--- START ---

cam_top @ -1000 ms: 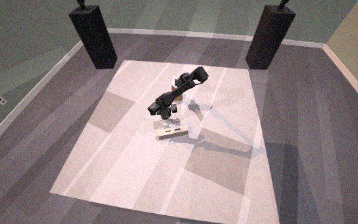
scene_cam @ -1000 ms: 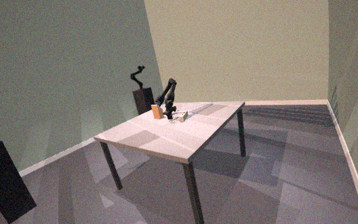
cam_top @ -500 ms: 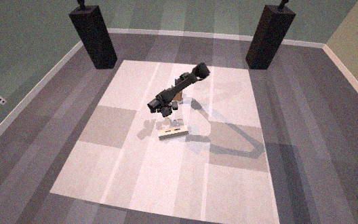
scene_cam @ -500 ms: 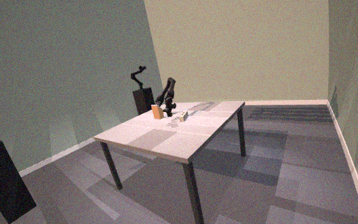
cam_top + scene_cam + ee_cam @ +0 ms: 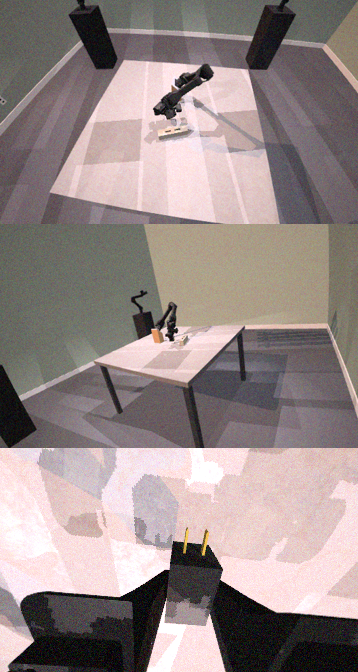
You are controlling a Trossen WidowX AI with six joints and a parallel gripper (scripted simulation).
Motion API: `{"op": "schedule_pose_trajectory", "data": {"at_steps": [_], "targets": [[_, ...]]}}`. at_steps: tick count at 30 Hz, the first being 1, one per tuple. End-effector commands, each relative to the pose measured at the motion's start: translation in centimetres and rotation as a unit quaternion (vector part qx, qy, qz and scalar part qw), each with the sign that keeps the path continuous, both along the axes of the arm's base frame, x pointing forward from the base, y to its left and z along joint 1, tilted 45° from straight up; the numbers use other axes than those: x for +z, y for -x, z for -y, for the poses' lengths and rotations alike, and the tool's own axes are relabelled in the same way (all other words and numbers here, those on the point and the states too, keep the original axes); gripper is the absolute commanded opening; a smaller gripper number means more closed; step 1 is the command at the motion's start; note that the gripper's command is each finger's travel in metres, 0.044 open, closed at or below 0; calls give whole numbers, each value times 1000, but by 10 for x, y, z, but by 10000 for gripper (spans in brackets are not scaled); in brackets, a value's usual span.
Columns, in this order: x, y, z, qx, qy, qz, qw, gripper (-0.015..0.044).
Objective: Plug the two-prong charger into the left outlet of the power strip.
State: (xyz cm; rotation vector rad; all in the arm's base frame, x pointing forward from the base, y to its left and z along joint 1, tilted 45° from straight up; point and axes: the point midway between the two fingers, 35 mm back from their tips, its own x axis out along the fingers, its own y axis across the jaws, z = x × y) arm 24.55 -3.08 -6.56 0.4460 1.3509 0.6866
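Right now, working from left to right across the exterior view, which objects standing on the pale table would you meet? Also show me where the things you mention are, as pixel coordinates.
Orange upright block (image 5: 157, 336) → black jointed robot arm's gripper (image 5: 171, 337) → cream rectangular power strip (image 5: 173, 132) (image 5: 184, 341).

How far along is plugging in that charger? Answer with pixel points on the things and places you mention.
Done: the gripper (image 5: 173, 117) (image 5: 171, 339) (image 5: 187, 576) is shut on the charger (image 5: 194, 583). In hand: its two prongs (image 5: 205, 543) are bare, outside the strip (image 5: 174, 132) (image 5: 184, 341). Left: line up over the left outlet and push straight in.

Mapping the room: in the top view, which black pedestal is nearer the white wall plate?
The left-hand pedestal, on the plate's side; the other stands across the picture.
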Motion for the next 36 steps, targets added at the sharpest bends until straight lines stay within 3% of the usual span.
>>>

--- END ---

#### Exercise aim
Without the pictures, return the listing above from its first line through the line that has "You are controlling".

#### Task response
cam_top @ -1000 ms: 
scene_cam @ -1000 ms: 
cam_top @ -500 ms: 
scene_cam @ -500 ms: 
cam_top + scene_cam + ee_cam @ +0 ms: 
You are controlling a Trossen WidowX AI with six joints and a parallel gripper (scripted simulation).

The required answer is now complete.